Après avoir bouleversé leur vie, le cancer du sein leur a ensuite servi de tremplin, pour se réinventer. Quatre femmes nous livrent leur témoignage.

 

Le 18 septembre 2016, Anaïs Quemener remporte les Championnats de France de marathon à Tours. 42 km en 2h55 et 26 secondes. Une victoire sportive qui force le respect, comme tant d’autres. Mais celle-ci résonne différemment dans le cerveau de la coureuse. Elle la gagne après sept mois de chimiothérapie destinés à réduire et détruire les cellules cancéreuses logées dans son bras et son sein gauche, et après l’ablation de ce dernier.
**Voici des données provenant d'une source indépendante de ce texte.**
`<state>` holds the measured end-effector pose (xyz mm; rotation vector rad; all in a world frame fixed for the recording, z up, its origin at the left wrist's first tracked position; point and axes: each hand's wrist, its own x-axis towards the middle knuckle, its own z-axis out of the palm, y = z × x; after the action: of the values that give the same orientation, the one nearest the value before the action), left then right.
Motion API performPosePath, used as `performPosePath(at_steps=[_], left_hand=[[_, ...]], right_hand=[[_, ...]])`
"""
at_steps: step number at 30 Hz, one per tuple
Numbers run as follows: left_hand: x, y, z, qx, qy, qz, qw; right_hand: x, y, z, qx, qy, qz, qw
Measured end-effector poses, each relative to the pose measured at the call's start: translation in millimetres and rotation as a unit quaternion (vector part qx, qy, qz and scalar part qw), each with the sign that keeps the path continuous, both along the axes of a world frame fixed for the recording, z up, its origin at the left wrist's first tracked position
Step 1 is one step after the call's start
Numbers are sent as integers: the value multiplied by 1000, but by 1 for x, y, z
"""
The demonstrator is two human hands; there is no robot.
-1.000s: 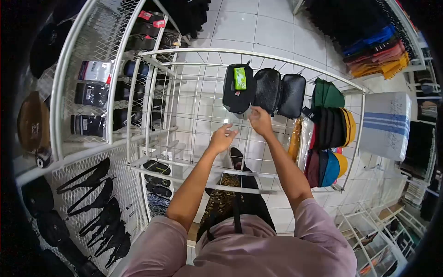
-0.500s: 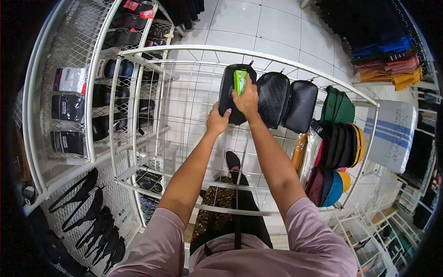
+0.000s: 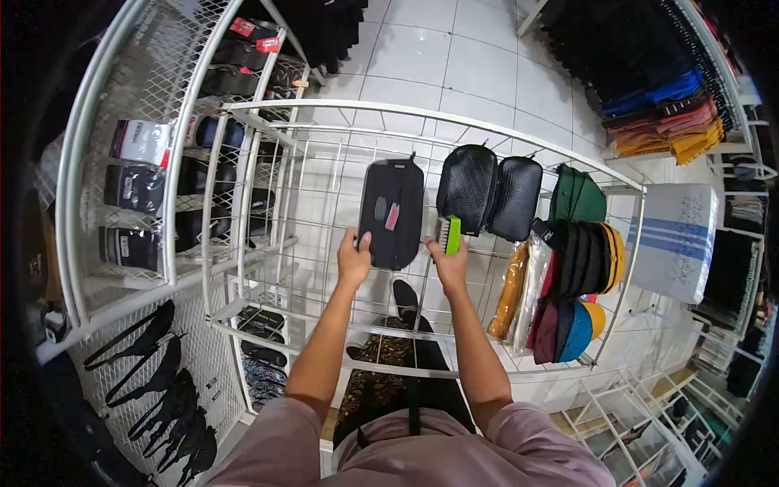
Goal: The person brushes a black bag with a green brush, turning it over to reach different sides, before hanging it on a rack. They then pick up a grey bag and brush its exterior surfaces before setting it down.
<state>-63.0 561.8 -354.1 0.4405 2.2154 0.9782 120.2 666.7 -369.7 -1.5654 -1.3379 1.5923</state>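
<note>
My left hand [image 3: 354, 258] grips the lower left edge of a black zip pouch [image 3: 381, 231], thumb on its face. The pouch has a grey oval patch and a small red-and-white tag [image 3: 392, 217]. In my right hand [image 3: 449, 261] is a green brush [image 3: 454, 234], its bristles facing left toward the pouch. The brush is held just off the pouch's right side. Right of it, two black textured pouches [image 3: 467, 188] lie side by side on the white wire rack [image 3: 324, 300].
Further right on the rack are a green cap [image 3: 577, 195], black caps [image 3: 583, 258] and plastic-wrapped items [image 3: 511, 292]. Packaged goods [image 3: 134, 188] fill the mesh shelf at left, black straps [image 3: 162, 365] hang below it. Folded clothes [image 3: 665, 114] and a striped box [image 3: 673, 239] stand at right.
The brush has come off the pouch's face and moved right and down, its bristles now showing. The pouch has shifted left and down, with its tag uncovered.
</note>
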Motion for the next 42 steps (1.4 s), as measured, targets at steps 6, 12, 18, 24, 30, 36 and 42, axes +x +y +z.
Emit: performPosePath(at_steps=[6, 12, 18, 24, 30, 36, 42], left_hand=[[32, -91, 65, 105, -5, 3, 994], [46, -170, 163, 187, -165, 81, 965], [45, -262, 263, 287, -218, 82, 929], [58, -374, 300, 456, -266, 136, 839], [79, -442, 301, 426, -326, 293, 791], [83, -498, 299, 499, -375, 235, 745], [90, -530, 300, 576, -363, 203, 704]], right_hand=[[-4, -27, 86, -96, 65, 87, 990], [23, -85, 144, -102, 160, 175, 966], [5, -176, 248, -105, 211, 281, 930], [-23, -261, 317, -94, 216, 377, 896], [-39, -329, 348, -108, 226, 447, 859], [-34, -386, 372, -87, 189, 462, 862], [-38, -414, 400, 134, 206, 443, 862]])
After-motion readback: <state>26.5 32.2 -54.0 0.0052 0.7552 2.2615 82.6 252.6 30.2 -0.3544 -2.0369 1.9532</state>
Anaïs Quemener a fait partie des 54.000 nouveaux cas de cancer du sein – le plus fréquent chez la femme – chaque année en France (1). Elle fait aussi partie de celles à qui l’annonce du diagnostic a coupé le souffle, mais qui en ont récupéré un second, plus puissant, après le combat contre la maladie. Quatre d’entre elles nous racontent comment leur chute a progressivement laissé place à leur renaissance.

Le grand chamboulement

On m’a dit que j’allais être chauve, ménopausée, stérile… J’ai congelé trois ovocytes

Marjorie Jacquet

 

Pour ces femmes jeunes, à première vue sans antécédents familiaux, il a d’abord fallu encaisser avant de prendre les armes. Anaïs Quemener apprend qu’elle souffre d’un cancer du sein à 24 ans, après avoir senti une grosseur dans la poitrine, qui n’a cessé de se développer jusqu’à dépasser de son soutien-gorge. Adepte de course à pied depuis ses 8 ans, l’annonce tombe quand la sportive a atteint son meilleur niveau, pulvérisant au passage ses objectifs de compétition.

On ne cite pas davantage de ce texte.